La critique

Troisième et dernier épisode de la lucrative franchise de Peter Jackson, « Le Hobbit : La Bataille des cinq armées » arrive à point nommé pour conclure cette trilogie sur les aventures de Bilbo le Hobbit.

C'est notre deuxième adieu à la terre du milieu en ce début 2015. Après une première trilogie logiquement récompensée par plusieurs oscars, Peter Jackson clos celle du Hobbit avec un épisode final long de 2h30 où tout va beaucoup trop vite.

Le Hobbit: La Bataille des cinq armées
Le Hobbit: La Bataille des cinq armées

Nouvel adieu à la terre du milieu

Suite directe à l'histoire de « La Désolation de Smaug », « La Bataille des cinq armées » nous introduit dans le dénouement de la saga.
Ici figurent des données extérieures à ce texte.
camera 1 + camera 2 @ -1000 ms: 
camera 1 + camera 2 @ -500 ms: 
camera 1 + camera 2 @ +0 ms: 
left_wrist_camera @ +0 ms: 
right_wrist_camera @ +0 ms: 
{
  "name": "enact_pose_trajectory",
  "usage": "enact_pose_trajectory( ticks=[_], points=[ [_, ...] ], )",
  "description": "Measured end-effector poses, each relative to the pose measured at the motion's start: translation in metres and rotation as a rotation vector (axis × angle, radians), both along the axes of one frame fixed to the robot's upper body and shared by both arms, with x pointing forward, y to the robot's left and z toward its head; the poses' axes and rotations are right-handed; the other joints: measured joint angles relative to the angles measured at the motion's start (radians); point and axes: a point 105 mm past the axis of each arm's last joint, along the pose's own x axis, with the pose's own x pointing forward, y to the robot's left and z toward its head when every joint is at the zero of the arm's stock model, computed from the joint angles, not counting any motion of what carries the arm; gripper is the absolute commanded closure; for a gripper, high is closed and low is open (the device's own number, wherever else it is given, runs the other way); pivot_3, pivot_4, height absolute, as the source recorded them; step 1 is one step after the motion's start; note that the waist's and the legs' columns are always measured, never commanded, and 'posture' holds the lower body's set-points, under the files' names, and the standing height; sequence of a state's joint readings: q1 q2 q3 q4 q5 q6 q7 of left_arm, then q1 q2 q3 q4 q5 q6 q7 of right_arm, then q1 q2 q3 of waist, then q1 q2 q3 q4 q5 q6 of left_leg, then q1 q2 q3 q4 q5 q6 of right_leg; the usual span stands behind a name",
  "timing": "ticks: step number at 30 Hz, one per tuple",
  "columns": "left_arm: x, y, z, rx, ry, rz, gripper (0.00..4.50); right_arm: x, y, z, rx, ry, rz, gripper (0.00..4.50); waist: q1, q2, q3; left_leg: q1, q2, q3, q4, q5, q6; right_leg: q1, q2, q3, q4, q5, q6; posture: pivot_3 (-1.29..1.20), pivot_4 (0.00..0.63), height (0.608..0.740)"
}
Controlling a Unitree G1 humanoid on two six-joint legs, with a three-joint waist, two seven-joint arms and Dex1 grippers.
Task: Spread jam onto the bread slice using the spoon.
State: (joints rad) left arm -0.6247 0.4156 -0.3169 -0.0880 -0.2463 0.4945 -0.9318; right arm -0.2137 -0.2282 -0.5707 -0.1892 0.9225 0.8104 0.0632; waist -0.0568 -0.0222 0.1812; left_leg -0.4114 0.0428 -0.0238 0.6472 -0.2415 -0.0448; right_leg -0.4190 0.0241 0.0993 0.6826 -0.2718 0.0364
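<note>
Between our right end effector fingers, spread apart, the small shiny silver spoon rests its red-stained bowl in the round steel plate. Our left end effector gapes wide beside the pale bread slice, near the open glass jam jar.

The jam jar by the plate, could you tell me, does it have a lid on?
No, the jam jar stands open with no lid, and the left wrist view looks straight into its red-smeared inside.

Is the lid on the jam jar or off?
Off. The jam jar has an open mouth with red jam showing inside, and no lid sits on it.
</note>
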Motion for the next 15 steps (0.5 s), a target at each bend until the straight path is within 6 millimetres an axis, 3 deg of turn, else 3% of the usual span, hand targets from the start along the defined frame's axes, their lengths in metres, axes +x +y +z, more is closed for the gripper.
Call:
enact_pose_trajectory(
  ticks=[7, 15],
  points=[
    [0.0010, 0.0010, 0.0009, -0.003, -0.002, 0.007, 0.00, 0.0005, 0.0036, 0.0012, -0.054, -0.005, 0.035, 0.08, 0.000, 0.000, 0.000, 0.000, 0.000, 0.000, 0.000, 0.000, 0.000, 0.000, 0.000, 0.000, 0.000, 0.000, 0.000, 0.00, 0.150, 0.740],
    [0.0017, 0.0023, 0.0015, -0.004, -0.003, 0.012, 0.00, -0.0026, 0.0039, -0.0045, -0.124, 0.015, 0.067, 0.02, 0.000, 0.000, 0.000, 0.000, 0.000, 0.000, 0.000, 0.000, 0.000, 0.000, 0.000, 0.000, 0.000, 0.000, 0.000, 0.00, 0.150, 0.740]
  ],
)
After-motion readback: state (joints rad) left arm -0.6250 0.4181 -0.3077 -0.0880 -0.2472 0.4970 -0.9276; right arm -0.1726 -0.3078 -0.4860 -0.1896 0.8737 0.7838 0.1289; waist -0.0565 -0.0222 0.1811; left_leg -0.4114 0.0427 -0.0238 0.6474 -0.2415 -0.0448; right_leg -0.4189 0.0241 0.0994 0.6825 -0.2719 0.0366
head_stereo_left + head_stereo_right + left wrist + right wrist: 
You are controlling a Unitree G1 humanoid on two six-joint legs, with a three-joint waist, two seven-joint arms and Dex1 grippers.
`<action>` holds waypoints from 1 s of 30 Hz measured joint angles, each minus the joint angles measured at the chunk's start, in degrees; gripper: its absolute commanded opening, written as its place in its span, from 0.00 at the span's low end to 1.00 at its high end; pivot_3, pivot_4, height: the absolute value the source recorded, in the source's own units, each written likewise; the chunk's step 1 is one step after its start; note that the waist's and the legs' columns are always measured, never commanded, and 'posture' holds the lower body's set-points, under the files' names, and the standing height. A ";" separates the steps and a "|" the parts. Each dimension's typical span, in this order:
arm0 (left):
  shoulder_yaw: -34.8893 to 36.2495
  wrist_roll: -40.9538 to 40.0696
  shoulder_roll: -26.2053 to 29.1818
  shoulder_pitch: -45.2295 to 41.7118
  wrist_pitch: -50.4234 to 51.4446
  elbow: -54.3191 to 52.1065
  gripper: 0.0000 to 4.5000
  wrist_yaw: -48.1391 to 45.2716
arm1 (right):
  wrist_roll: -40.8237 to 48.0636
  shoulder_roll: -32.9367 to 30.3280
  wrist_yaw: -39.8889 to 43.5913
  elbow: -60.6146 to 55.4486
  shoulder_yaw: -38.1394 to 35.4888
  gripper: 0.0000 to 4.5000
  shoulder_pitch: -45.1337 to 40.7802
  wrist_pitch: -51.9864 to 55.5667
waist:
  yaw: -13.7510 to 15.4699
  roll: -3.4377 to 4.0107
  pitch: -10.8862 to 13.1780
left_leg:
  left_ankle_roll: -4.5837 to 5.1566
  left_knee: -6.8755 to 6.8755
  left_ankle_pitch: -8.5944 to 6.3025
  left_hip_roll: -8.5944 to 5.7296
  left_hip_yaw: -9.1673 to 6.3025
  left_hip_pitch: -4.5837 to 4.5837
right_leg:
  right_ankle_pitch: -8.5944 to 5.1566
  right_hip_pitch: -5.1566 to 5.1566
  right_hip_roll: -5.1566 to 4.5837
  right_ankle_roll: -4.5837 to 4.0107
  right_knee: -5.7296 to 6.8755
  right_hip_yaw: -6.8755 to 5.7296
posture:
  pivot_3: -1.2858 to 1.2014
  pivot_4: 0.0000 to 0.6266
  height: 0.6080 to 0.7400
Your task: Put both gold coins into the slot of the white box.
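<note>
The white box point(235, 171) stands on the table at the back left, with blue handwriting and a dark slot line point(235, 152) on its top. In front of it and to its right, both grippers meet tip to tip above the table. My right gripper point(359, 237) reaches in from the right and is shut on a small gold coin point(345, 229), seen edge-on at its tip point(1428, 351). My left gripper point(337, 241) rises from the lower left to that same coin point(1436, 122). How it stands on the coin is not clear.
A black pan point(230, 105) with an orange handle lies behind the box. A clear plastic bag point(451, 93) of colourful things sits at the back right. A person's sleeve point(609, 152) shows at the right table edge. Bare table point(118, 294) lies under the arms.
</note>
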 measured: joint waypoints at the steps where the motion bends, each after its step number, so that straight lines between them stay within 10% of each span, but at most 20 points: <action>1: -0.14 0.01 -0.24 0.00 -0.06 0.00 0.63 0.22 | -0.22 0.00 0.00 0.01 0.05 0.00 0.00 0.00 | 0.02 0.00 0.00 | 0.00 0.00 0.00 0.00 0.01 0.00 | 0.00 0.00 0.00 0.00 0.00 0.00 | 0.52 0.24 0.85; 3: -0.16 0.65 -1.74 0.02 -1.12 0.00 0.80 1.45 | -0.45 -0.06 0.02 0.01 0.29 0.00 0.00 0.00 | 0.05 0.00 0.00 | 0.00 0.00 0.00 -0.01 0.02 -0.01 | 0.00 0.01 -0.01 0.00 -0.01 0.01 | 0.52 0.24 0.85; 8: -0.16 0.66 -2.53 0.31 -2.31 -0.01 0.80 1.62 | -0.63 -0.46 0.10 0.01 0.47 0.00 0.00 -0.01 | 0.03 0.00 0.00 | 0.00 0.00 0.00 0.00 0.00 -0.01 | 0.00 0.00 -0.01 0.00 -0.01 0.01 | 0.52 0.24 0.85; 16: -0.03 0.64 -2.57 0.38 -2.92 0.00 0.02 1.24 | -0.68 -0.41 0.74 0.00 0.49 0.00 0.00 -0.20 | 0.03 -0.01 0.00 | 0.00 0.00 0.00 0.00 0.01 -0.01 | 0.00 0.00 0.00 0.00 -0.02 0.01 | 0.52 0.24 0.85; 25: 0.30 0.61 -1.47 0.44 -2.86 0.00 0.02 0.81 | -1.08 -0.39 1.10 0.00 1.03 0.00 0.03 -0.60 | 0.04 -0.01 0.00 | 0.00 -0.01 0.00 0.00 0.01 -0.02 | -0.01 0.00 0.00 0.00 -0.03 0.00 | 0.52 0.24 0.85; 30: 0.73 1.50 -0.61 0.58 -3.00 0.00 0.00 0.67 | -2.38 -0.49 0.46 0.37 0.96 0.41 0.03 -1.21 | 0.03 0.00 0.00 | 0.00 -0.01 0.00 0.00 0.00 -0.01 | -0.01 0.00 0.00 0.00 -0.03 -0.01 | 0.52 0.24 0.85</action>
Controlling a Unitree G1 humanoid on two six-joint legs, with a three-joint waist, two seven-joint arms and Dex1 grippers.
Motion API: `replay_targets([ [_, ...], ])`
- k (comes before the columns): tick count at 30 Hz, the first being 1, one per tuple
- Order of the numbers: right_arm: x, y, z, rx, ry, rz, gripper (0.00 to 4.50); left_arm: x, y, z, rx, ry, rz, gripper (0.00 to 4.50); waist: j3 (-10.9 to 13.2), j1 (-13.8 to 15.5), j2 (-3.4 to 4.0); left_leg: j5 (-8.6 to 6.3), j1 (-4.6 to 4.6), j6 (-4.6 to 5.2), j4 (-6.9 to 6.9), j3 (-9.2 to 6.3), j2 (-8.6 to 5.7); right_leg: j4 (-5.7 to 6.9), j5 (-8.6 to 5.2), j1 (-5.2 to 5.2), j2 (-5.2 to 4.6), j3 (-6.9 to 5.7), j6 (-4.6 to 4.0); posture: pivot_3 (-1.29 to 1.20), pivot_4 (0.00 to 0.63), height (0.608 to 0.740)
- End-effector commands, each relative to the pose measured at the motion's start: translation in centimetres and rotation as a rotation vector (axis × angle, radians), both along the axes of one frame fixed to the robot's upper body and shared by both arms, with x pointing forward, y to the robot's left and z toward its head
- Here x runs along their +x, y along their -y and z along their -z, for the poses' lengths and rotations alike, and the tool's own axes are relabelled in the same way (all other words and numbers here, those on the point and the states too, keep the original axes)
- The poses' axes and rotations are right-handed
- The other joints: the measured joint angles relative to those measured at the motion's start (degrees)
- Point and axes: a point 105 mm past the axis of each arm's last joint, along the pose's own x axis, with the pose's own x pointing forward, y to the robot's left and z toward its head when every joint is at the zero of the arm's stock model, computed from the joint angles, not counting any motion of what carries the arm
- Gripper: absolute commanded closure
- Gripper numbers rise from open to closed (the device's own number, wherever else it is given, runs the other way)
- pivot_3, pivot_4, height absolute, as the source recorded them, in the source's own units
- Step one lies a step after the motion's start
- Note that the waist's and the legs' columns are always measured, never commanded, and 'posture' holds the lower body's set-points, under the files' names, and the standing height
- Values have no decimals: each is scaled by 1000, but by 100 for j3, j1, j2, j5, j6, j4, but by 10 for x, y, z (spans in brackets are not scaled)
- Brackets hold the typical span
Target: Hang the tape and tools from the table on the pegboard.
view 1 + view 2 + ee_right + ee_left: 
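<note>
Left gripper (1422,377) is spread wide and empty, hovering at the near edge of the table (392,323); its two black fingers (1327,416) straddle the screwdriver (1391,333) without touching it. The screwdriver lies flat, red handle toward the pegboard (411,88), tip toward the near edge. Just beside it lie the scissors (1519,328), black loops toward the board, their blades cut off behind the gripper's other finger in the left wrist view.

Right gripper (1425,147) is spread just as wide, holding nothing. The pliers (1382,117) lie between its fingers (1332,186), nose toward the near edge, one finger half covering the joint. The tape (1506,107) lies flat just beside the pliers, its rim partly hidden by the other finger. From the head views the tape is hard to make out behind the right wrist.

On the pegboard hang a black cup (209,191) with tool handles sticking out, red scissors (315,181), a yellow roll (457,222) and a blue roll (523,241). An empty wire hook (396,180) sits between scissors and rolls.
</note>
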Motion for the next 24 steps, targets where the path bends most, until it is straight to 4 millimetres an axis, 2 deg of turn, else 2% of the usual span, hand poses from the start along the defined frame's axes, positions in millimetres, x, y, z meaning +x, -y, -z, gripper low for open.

L'instant où tout est révélé, le moment où des personnages succomberont et où nous spectateur, serons pris d'émotions après une sanglante bataille lors de la cérémonie d'adieux à Cul-de-sac. Il n'en est malheureusement rien puisque Peter Jackson a fait en sorte de divertir son public en filmant une dure et longue guerre entre les cinq armées de la terre du milieu, qui malheureusement dissout tout l'aspect dramatique et émotionnel que nous pouvions attendre devant le dernier-né de l'univers du romancier Tolkien.

Ce dernier épisode du Hobbit nous introduit dans un conflit énorme entre les différents peuples de la terre du milieu, mais finalement, il oublie presque de nous expliquer pourquoi. Cet épisode manque en effet de narration qui aurait permis une meilleure compréhension mais aussi de rendre l'épisode plus riche qu'il ne l'est. Car même s'il a un aspect visuel irréprochable et nous présente une guerre épique, ce troisième épisode déçoit de par son scénario et ses personnages pas toujours très profonds. C'est ainsi que l'on se retrouve avec une toujours très belle romance entre Tauriel et Kili, mais vraiment bourrée de clichés notamment sur la toute fin. Bien sur c'était déjà le cas dans les épisodes précédents, mais la tendance s'est beaucoup accentuée. D'autres personnages ont beaucoup perdu de la leur aura dans cette trilogie. C'est le cas de Legolas, un personnage très important de l'univers de Tolkien, qui est beaucoup trop sous traité, au point qu'il paraît presque réduit à se battre et à contredire son père chef des elfes. Un père qui lui aussi n'est pas du tout travaillé. Cependant la palme du personnage raté restera Azog, cet ennemi sans intérêt, entièrement confectionné en images de synthèse, et qui est incapable de la moindre expression. On ne pourra pas préférer cette pauvre 3D comparée aux maquillages que pouvaient avoir les orques du « Seigneur des Anneaux ». Je pense notamment à l'assassin de Boromir.

Au contraire de ceux cités précédemment, d'autres personnages ont eu leur moment de gloire et ont un véritable intérêt dans le récit. Je pense notamment à Thorin et à sa soif d'or et de pouvoir. Son changement et sa prise de conscience de sa propre folie sont des aspects intéressants du personnage qui a malheureusement encore du mal à nous émouvoir. Et que dire du fameux Bilbo, personnage chétif mais courageux dans une bataille sanguinaire. On ressent beaucoup de compassion pour lui. Lui qui est un personnage très en retrait de la bataille et du dénouement final alors que son nom fait partie intégrante du titre du film.

Un casting clinquant et des effets spéciaux au top

Ceci dit, même si l'adaptation de l'histoire de Tolkien est un peu maladroite, on a plaisir à regarder ce dernier épisode. Peut-être parce que justement c'est le dernier. Ou peut-être parce que c'est le plus épique des trois. Il faut dire que Jackson a fait les choses en grand avec quarante-cinq minutes de combats acharnés. On n'assiste pas à la bataille du gouffre de Helm mais cette bataille des cinq armées n'a pas à rougir. La façon de filmer de Peter Jackson est absolument incroyable. C'est immersif, c'est intelligent, c'est beau et c'est fluide. Une brillante mise en scène avec des plans tous plus somptueux les uns que les autres. Une mise en scène de la bataille qui privilégie l'utilisation de la 3D qui rend les combats immersifs mais qui d'un autre côté leur fait perdre un peu de leurs réalismes. Un réalisme qui était bien présent dans les batailles de la première trilogie. Dans ce dernier épisode du Hobbit, Jackson nous montre la bataille souvent de très loin. On n'est pas beaucoup sur le champ de bataille comme on pouvait l'être pour le combat final du « Seigneur des Anneaux ». On perd donc cette proximité avec les protagonistes et un réalisme au profit d'une guerre épique, gargantuesque et grandiose. Nul doute que le travail réalisé en post-production s'approche fortement de la réalité physique, seulement entre « paraître » et « être » il y a pour moi une sacrée différence.